**Problem to solve**:
Please repeat the listing in its entirety, without any alteration.

**Input data**:
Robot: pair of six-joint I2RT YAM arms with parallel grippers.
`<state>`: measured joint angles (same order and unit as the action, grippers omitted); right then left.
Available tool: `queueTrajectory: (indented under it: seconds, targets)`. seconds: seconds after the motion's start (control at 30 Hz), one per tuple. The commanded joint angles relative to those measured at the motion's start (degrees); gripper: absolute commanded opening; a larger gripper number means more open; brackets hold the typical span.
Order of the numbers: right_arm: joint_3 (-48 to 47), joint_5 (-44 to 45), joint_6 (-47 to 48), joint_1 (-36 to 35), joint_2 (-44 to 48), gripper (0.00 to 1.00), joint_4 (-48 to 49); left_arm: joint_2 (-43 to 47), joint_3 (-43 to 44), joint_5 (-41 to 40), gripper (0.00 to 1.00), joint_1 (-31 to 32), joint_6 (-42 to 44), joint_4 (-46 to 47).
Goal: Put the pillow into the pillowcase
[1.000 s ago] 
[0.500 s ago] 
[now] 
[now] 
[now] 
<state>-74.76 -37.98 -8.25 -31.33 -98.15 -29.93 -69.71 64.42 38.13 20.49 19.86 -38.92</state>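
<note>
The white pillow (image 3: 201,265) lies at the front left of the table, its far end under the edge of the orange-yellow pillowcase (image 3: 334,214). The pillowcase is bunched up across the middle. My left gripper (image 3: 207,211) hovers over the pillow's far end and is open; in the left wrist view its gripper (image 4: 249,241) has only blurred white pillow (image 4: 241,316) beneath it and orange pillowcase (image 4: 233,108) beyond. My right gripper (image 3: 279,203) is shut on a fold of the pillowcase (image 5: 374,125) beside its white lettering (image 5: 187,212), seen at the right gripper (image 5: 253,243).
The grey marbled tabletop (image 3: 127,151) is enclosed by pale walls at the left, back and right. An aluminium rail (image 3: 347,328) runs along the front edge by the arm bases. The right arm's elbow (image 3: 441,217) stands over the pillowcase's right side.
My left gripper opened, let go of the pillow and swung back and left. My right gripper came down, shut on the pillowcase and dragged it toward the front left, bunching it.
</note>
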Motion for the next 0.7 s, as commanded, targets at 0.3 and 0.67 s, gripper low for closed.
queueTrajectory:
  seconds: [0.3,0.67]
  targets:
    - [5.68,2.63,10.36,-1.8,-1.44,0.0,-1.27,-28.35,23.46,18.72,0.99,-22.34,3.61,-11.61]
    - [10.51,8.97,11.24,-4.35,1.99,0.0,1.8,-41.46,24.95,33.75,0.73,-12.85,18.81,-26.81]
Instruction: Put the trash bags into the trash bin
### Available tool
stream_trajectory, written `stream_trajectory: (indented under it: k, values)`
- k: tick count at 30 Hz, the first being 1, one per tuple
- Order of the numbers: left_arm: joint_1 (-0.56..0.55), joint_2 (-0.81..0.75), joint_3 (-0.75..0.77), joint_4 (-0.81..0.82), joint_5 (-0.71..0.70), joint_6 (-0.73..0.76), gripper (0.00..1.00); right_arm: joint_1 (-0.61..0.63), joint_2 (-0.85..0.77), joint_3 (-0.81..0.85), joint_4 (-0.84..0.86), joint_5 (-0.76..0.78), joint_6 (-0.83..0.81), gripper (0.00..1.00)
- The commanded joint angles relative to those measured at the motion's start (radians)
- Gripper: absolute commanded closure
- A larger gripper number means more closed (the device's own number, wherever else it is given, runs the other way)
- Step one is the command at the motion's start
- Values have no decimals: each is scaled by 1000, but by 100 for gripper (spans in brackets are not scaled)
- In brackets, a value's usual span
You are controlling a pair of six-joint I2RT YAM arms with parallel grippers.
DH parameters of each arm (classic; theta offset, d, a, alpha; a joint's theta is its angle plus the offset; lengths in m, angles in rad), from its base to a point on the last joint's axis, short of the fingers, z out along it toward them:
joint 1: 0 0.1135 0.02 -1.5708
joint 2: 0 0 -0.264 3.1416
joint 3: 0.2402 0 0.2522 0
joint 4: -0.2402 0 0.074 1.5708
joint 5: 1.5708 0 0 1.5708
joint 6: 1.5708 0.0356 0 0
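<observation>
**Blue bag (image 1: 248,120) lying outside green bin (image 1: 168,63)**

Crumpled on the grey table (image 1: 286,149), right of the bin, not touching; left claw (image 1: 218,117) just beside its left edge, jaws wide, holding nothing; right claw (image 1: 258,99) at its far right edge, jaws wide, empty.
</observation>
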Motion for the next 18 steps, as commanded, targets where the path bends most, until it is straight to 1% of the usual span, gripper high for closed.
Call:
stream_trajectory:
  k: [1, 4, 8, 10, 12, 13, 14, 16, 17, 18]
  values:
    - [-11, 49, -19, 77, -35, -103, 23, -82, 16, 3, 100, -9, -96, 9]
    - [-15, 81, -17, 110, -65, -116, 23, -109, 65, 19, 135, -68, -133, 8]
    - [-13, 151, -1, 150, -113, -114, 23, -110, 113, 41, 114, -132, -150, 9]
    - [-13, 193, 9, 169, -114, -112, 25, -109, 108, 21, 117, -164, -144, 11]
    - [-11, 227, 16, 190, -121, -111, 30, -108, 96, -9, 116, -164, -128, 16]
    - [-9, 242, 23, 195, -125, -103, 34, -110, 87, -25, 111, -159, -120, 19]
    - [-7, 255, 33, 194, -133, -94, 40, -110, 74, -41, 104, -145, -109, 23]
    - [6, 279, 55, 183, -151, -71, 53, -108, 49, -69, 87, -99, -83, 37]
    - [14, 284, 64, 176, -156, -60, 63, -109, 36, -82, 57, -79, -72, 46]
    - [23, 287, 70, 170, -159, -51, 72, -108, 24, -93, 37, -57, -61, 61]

**Solution to the exercise**:
Robot: pair of six-joint I2RT YAM arms with parallel grippers.
`<state>`: measured joint angles (same order and unit as the action, grippers omitted); right then left.
Available tool: `queueTrajectory: (indented under it: seconds, targets)`. seconds: seconds after the motion's start (control at 30 Hz), one per tuple. The commanded joint angles relative to those measured at the motion's start (degrees); gripper: absolute commanded opening; a larger gripper number means more open; brackets hold the typical span.
Order of the numbers: right_arm: joint_3 (-48 to 47), joint_5 (-44 to 45), joint_6 (-47 to 48), joint_1 (-36 to 35), joint_2 (-44 to 48), gripper (0.00 to 1.00), joint_4 (-48 to 49); left_arm: joint_2 (-43 to 47), joint_3 (-43 to 44), joint_5 (-41 to 40), gripper (0.00 to 1.00), joint_1 (-31 to 32), joint_6 (-42 to 44), joint_4 (-46 to 47).
Goal: Put the pillow into the pillowcase
[1.000 s ago] 
[0.500 s ago] 
[now] 
[now] 
[now] 
<state>-74.76 -37.98 -8.25 -31.33 -98.15 -29.93 -69.71 64.42 38.13 20.49 19.86 -38.92</state>
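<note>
The white pillow (image 3: 201,265) lies at the front left of the table, its far end under the edge of the orange-yellow pillowcase (image 3: 334,214). The pillowcase is bunched up across the middle. My left gripper (image 3: 207,211) hovers over the pillow's far end and is open; in the left wrist view its gripper (image 4: 249,241) has only blurred white pillow (image 4: 241,316) beneath it and orange pillowcase (image 4: 233,108) beyond. My right gripper (image 3: 279,203) is shut on a fold of the pillowcase (image 5: 374,125) beside its white lettering (image 5: 187,212), seen at the right gripper (image 5: 253,243).
The grey marbled tabletop (image 3: 127,151) is enclosed by pale walls at the left, back and right. An aluminium rail (image 3: 347,328) runs along the front edge by the arm bases. The right arm's elbow (image 3: 441,217) stands over the pillowcase's right side.
My left gripper opened, let go of the pillow and swung back and left. My right gripper came down, shut on the pillowcase and dragged it toward the front left, bunching it.
</note>
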Motion for the next 0.7 s, as commanded, targets at 0.3 and 0.67 s, gripper low for closed.
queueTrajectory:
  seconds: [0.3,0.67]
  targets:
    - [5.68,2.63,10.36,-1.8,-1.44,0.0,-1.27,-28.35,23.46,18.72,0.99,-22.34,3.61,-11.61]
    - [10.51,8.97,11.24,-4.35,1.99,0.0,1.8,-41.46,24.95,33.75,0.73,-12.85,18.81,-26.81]
Instruction: Put the trash bags into the trash bin
### Available tool
stream_trajectory, written `stream_trajectory: (indented under it: k, values)`
- k: tick count at 30 Hz, the first being 1, one per tuple
- Order of the numbers: left_arm: joint_1 (-0.56..0.55), joint_2 (-0.81..0.75), joint_3 (-0.75..0.77), joint_4 (-0.81..0.82), joint_5 (-0.71..0.70), joint_6 (-0.73..0.76), gripper (0.00..1.00); right_arm: joint_1 (-0.61..0.63), joint_2 (-0.85..0.77), joint_3 (-0.81..0.85), joint_4 (-0.84..0.86), joint_5 (-0.76..0.78), joint_6 (-0.83..0.81), gripper (0.00..1.00)
- The commanded joint angles relative to those measured at the motion's start (radians)
- Gripper: absolute commanded closure
- A larger gripper number means more closed (the device's own number, wherever else it is given, runs the other way)
- Step one is the command at the motion's start
- Values have no decimals: each is scaled by 1000, but by 100 for gripper (spans in brackets are not scaled)
- In brackets, a value's usual span
You are controlling a pair of six-joint I2RT YAM arms with parallel grippers.
DH parameters of each arm (classic; theta offset, d, a, alpha; a joint's theta is its angle plus the offset; lengths in m, angles in rad), from its base to a point on the last joint's axis, short of the fingers, z out along it toward them:
joint 1: 0 0.1135 0.02 -1.5708
joint 2: 0 0 -0.264 3.1416
joint 3: 0.2402 0 0.2522 0
joint 4: -0.2402 0 0.074 1.5708
joint 5: 1.5708 0 0 1.5708
joint 6: 1.5708 0.0356 0 0
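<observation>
**Blue bag (image 1: 248,120) lying outside green bin (image 1: 168,63)**

Crumpled on the grey table (image 1: 286,149), right of the bin, not touching; left claw (image 1: 218,117) just beside its left edge, jaws wide, holding nothing; right claw (image 1: 258,99) at its far right edge, jaws wide, empty.
</observation>
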Motion for the next 18 steps, as commanded, targets where the path bends most, until it is straight to 1% of the usual span, gripper high for closed.
Call:
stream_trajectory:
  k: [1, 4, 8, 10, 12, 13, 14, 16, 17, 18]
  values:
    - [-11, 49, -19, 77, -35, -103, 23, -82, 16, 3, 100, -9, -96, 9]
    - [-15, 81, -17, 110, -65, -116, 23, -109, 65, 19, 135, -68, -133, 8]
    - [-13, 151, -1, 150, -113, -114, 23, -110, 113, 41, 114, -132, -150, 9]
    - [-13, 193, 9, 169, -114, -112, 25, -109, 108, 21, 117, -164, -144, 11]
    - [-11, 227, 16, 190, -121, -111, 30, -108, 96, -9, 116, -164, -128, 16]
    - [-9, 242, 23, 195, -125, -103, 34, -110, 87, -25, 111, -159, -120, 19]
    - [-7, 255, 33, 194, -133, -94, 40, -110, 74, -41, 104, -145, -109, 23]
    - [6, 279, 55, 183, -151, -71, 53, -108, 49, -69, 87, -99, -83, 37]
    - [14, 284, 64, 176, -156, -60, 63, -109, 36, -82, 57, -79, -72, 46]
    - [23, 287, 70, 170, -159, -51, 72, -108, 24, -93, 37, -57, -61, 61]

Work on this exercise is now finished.